# With the Firmware update -- can I record to an external hard drive?



## rowby (May 3, 2013)

Hi

I got the new firmware upgrade that will let me record clean hdmi to an "external device".

I'm windows based, and I would like to record if possible to an external hard drive. I've got a few of them with 1TB and 2TB capacity.

But they have USB 3.0 inputs.

So what can I do to take advantage of my cheap external hard drives?
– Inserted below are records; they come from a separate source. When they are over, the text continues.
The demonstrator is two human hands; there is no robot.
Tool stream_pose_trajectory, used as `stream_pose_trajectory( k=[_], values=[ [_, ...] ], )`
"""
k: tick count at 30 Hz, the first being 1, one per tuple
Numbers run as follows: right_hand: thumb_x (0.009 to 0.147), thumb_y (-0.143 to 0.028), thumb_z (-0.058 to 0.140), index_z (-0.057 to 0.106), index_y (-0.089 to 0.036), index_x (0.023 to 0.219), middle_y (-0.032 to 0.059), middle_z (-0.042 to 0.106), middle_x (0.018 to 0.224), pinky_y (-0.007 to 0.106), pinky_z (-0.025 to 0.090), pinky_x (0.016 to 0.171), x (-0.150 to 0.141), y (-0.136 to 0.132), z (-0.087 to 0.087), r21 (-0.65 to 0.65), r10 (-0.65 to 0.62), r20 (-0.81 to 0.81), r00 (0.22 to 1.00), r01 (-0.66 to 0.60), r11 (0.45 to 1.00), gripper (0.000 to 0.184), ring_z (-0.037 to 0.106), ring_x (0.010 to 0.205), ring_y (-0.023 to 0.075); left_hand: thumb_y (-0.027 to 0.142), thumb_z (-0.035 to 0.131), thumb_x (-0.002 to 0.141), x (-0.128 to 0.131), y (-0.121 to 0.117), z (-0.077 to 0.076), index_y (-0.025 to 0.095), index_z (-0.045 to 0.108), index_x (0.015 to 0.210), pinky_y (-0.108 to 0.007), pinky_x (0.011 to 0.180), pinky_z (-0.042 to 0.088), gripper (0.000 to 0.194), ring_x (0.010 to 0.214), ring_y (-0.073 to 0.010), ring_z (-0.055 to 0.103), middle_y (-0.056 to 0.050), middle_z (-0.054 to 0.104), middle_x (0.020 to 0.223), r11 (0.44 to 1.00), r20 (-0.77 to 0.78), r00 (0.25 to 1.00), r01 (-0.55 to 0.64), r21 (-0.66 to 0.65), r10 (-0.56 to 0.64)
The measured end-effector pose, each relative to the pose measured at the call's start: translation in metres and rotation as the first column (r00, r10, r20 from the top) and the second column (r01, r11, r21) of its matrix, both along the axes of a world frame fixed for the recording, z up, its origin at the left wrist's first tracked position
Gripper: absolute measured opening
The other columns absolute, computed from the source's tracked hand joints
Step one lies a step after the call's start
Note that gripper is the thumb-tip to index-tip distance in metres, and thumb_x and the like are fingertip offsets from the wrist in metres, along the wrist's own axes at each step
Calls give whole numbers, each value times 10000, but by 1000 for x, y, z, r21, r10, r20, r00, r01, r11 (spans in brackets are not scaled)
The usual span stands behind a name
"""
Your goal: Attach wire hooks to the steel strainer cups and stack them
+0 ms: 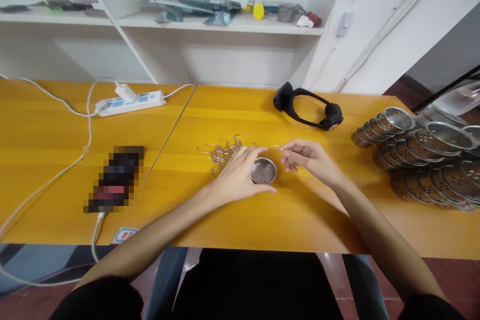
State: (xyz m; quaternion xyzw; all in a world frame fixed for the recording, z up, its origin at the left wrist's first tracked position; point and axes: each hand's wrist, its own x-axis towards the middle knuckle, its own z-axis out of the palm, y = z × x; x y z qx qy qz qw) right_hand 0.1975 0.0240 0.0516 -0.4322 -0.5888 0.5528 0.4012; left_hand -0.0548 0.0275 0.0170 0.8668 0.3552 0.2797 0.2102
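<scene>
A small perforated metal cup (263,171) stands upright on the yellow table, its rim facing up. My left hand (238,174) is curved around its left side, thumb and fingers stretched apart past the rim; I cannot tell how firmly it touches. To the right of the cup, my right hand (305,160) pinches a thin metal wire piece (275,146) between thumb and forefinger, its end pointing left above the cup's far rim. Behind my left fingers lies a tangled heap of curved metal wire hooks (221,154), partly hidden by that hand.
Stacks of perforated metal cups (420,150) lie at the right. A black headset-like band (309,107) rests toward the back. At left are a power strip (131,103), a blurred-out dark device (118,175) and a white cable (90,130). White shelving (225,25) stands behind.
</scene>
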Motion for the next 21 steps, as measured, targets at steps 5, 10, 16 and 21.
stream_pose_trajectory(
  k=[5,10,16,21],
  values=[
    [883,-572,806,710,-169,787,4,673,660,233,440,509,-11,-7,2,0,-1,96,995,1,1000,425,603,554,109,317,1008,677,5,-6,-11,238,244,1595,-650,1152,476,1197,1384,-419,547,-184,603,1428,988,31,999,28,-152,-24],
    [935,-599,735,628,-174,660,-43,517,575,243,367,546,-20,-15,4,105,-47,166,985,30,994,518,447,540,84,259,927,756,17,-15,-35,269,161,1617,-671,1176,459,1153,1375,-391,581,-164,595,1396,961,267,963,93,-259,-21],
    [1027,-572,599,648,-179,695,-9,573,654,273,409,645,-27,-21,-4,226,-137,203,969,90,970,517,511,645,122,347,916,764,25,-16,-55,251,326,1517,-680,1137,495,962,1347,-396,603,-189,562,1443,925,408,913,164,-343,-10],
    [1030,-468,620,724,-185,950,-3,650,764,266,412,594,-31,-21,-19,197,-64,122,991,39,980,312,519,593,109,338,911,774,21,-12,-52,240,428,1412,-647,1142,497,806,1351,-368,602,-175,565,1446,935,421,907,148,-322,2]
  ],
)
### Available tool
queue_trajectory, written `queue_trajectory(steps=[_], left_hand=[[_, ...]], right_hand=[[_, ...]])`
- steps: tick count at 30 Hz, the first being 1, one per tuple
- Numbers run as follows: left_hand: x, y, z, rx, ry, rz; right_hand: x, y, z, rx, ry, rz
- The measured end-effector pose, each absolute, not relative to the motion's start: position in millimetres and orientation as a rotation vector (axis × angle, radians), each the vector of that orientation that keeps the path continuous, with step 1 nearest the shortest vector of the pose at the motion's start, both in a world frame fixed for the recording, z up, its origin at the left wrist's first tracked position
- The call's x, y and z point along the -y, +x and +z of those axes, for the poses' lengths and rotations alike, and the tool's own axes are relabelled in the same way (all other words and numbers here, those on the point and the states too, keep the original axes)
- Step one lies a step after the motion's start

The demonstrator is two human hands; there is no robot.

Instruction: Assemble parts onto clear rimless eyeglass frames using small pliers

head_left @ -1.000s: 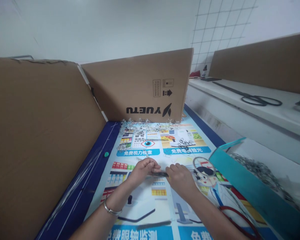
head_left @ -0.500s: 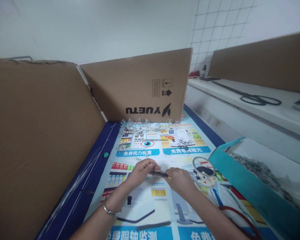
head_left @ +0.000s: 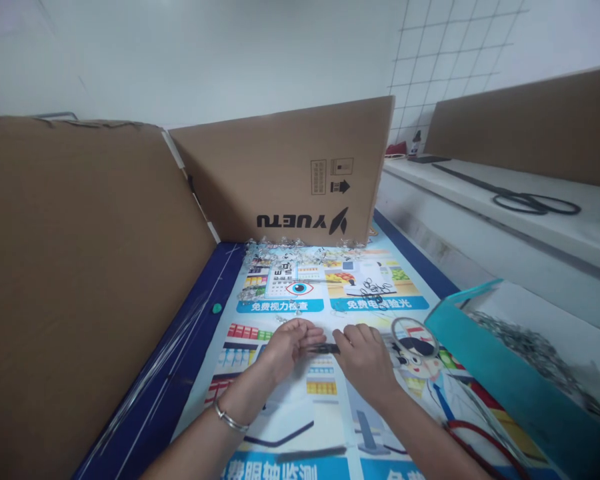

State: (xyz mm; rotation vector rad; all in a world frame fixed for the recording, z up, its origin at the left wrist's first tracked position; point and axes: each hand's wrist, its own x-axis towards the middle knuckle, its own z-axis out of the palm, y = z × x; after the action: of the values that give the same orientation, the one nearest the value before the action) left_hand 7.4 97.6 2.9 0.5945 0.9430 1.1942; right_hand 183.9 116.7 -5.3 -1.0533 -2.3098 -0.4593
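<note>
My right hand [head_left: 364,357] is closed around a slim dark tool [head_left: 326,348], which looks like small pliers. Its narrow end points left, at the fingers of my left hand [head_left: 291,345]. Those fingers are curled, thumb against forefinger; what they pinch is too small to make out. Both hands are above a printed mat [head_left: 325,427] with shop and eye-chart pictures. Beyond them lie a small heap of dark wire-like rings [head_left: 375,292] and many clear and silvery pieces [head_left: 300,253].
At the right stands a teal box [head_left: 505,360] filled with tangled metal pieces [head_left: 530,347]. Near it are a clear ring-shaped roll [head_left: 415,335] and a red-handled tool [head_left: 485,443]. Cardboard panels [head_left: 260,167] wall the back and left. Large scissors [head_left: 520,197] lie on a white ledge.
My right hand has turned, and its knuckles now sit higher. The yellow part of the tool no longer shows. The fingers of my left hand have shifted slightly, and the view has moved a little left.
</note>
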Motion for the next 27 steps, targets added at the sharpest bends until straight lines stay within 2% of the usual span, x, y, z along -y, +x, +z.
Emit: queue_trajectory(steps=[7, 27], left_hand=[[-94, 14, 7, -0.939, 0.523, 1.215], [-90, 22, 7, -0.983, 0.565, 1.206]], right_hand=[[-109, 183, -6, 2.307, -0.95, -0.617], [-108, 180, -7, 2.341, -0.911, -0.553]])
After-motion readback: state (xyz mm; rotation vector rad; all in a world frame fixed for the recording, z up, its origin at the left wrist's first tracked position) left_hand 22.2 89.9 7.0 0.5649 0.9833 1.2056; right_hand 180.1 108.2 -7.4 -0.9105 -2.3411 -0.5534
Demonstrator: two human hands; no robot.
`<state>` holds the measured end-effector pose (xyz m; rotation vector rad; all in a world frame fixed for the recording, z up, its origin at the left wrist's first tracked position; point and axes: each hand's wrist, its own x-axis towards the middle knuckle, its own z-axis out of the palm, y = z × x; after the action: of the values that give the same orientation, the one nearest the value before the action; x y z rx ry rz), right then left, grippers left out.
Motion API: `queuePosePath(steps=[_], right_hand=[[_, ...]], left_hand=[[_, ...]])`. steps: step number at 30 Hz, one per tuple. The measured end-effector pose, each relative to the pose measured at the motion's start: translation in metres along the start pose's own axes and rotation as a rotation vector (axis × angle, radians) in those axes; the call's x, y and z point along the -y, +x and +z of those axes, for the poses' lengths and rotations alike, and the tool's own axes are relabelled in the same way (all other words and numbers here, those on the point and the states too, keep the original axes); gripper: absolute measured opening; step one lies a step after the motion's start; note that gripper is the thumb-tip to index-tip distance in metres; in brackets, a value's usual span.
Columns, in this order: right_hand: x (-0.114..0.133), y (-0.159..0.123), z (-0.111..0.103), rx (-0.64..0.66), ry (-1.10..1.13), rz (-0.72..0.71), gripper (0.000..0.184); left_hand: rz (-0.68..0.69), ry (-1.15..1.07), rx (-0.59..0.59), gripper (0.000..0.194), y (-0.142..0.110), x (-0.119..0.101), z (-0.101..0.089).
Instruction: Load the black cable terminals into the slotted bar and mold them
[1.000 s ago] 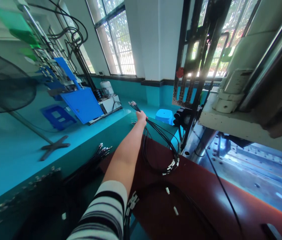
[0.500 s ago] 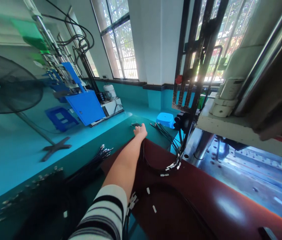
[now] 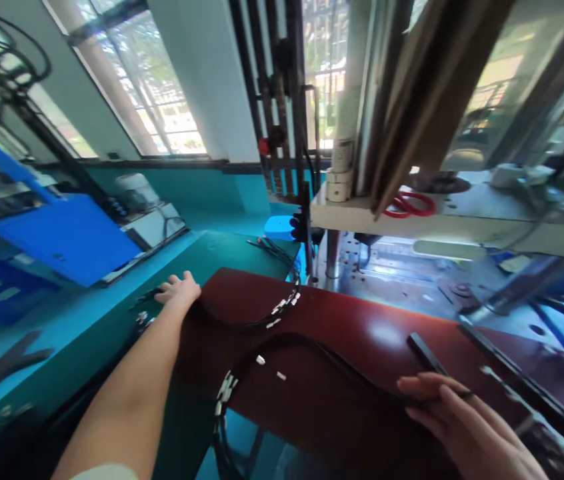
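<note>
My left hand (image 3: 177,290) reaches over the far left corner of the dark red tabletop (image 3: 362,327). Its fingers close on a bundle of thin black cables, with the tips (image 3: 143,297) poking out on the left. From that hand the cables run right across the tabletop to white tags (image 3: 282,308). At lower right, my right hand (image 3: 467,413) pinches a second run of black cables (image 3: 332,357), its thumb and fingers drawn together. This run arcs left to several white tags (image 3: 225,390) and drops over the near edge.
Two loose white tags (image 3: 272,368) lie on the tabletop. A dark bar (image 3: 426,353) is near my right hand. A metal press (image 3: 392,257) with red-handled scissors (image 3: 412,203) stands behind. Beyond are a blue cabinet (image 3: 67,237), a blue stool (image 3: 279,228) and a green surface (image 3: 257,257).
The view has swung right. My left hand has moved left and nearer with its cable bundle. My right hand has come into view, holding the other cables.
</note>
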<state>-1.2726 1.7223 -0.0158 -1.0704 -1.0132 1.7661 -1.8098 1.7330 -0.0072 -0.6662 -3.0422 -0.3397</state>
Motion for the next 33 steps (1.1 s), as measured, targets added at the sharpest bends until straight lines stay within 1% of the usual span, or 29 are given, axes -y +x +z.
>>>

Perhaps an hdmi to usb 3.0 adapter? Or do I have to route something through a laptop to the hard drive? MY laptop has hdmi out but not hdmi in. USB 3 out, however.

Any thoughts about this?

Thanks

Rowby


----------



## LetTheRightLensIn (May 3, 2013)

rowby said:


> Hi
> 
> I got the new firmware upgrade that will let me record clean hdmi to an "external device".
> 
> ...



There is no such thing as a USB to HDMI adapter. You need something that can capture raw HDMI streams. Stuff like Ninja 2 and various other devices.


----------



## East Wind Photography (May 3, 2013)

Check out the canon wireless transmitter for the 5d3. It allows you to connect USB drives for file transfer. Not sure you can record to one directly though. However with the wireless enabled you should be able to write wirelessly to a laptop with the USB drive attached.. Or use an eye-fi card.

But in other words no. The new firmware cannot write to an external USB drive.


----------